**Task goal:** Print the lines below exactly as written, with none missing.

**Stored data:**
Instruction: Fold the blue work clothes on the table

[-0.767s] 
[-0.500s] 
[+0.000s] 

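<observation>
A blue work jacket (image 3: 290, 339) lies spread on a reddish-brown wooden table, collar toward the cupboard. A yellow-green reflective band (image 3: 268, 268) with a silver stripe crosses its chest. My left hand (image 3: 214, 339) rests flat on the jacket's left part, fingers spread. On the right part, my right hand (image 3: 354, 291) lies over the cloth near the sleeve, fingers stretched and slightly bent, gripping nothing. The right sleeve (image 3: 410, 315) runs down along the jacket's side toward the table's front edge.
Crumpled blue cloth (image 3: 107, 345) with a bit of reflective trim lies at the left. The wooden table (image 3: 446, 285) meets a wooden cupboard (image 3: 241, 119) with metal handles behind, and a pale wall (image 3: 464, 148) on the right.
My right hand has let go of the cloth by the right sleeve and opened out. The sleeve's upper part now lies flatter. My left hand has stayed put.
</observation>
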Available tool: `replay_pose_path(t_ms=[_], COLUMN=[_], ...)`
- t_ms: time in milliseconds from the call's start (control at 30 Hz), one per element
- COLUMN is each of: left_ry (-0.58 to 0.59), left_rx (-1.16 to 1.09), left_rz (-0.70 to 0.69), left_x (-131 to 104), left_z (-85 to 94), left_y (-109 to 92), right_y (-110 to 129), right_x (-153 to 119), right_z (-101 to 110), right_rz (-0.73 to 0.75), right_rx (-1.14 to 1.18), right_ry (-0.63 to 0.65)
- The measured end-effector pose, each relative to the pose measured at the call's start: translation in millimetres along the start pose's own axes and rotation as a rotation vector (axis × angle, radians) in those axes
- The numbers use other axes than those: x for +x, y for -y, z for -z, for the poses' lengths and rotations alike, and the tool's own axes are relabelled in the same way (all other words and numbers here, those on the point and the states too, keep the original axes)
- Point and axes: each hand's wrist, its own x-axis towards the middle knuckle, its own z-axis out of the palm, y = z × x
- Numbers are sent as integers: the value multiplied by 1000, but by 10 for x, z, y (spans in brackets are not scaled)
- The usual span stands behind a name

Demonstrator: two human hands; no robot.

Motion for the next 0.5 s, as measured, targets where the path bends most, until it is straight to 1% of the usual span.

**Completed exercise:**
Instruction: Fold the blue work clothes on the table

[-0.767s] 
[-0.500s] 
[+0.000s] 

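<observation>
A blue work jacket (image 3: 290, 339) lies spread on a reddish-brown wooden table, collar toward the cupboard. A yellow-green reflective band (image 3: 268, 268) with a silver stripe crosses its chest. My left hand (image 3: 214, 339) rests flat on the jacket's left part, fingers spread. On the right part, my right hand (image 3: 354, 291) lies over the cloth near the sleeve, fingers stretched and slightly bent, gripping nothing. The right sleeve (image 3: 410, 315) runs down along the jacket's side toward the table's front edge.
Crumpled blue cloth (image 3: 107, 345) with a bit of reflective trim lies at the left. The wooden table (image 3: 446, 285) meets a wooden cupboard (image 3: 241, 119) with metal handles behind, and a pale wall (image 3: 464, 148) on the right.
My right hand has let go of the cloth by the right sleeve and opened out. The sleeve's upper part now lies flatter. My left hand has stayed put.
</observation>
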Available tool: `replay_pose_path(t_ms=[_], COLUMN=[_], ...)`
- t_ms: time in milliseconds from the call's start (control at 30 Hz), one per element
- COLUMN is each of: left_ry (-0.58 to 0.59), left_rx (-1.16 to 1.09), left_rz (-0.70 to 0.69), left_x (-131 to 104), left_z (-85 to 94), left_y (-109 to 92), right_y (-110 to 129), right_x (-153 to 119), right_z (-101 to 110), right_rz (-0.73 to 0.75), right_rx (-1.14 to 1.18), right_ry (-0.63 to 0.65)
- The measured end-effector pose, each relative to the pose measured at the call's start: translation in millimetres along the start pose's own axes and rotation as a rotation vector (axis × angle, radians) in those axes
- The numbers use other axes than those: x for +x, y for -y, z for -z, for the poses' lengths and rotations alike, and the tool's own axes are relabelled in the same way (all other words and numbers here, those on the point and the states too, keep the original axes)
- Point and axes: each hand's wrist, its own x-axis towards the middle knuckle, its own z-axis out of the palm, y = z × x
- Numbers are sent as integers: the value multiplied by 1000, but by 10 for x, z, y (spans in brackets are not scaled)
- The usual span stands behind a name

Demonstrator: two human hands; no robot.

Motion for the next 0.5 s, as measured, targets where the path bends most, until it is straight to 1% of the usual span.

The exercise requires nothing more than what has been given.